ASSIGNMENT — A faithful copy of the data is the goal; set it down exactly, without the images.
● ● ● ● ●
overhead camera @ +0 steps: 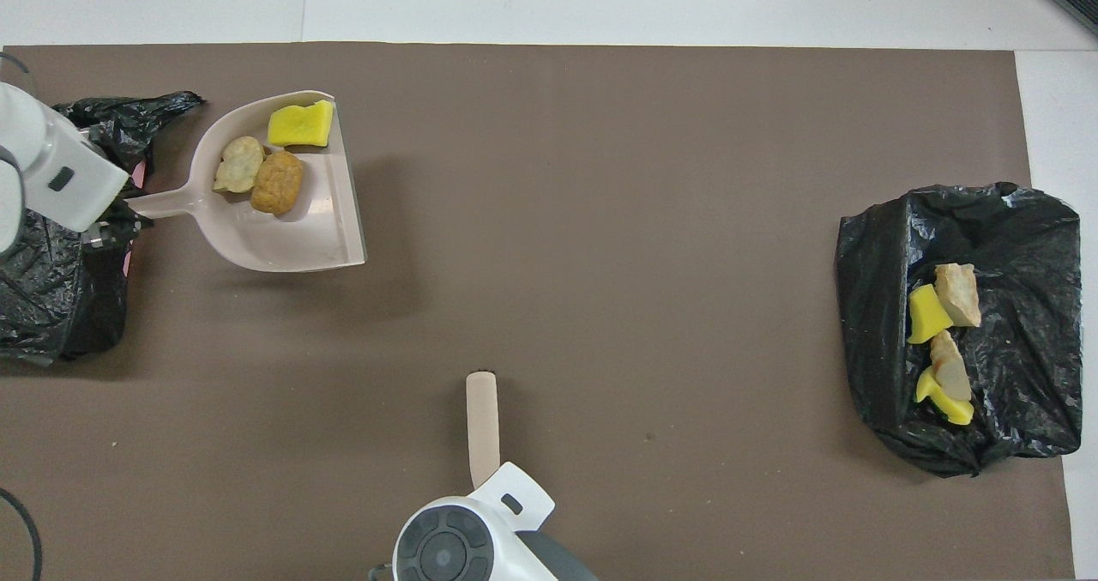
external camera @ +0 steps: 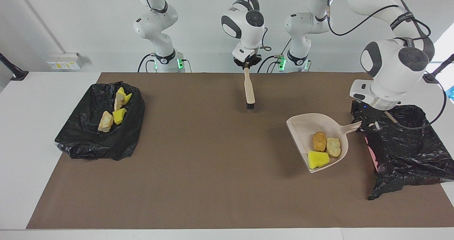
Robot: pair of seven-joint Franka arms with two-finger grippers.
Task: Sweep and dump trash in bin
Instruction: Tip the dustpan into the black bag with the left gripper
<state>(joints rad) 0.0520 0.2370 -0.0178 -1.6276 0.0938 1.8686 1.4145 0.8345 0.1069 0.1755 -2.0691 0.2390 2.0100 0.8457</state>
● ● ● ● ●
ANSWER BOX —
overhead camera @ +0 steps: 
external camera @ +0 steps: 
Robot: pair of seven-joint Franka arms with two-finger grippers.
Task: Sweep and dump trash in bin
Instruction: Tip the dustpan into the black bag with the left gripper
<state>(joints rad) 0.0520 0.2370 -0.0178 -1.6276 0.0938 1.8686 1.4145 0.8345 0.1069 0.1755 -2.0691 0.2390 2.0100 0.8457</state>

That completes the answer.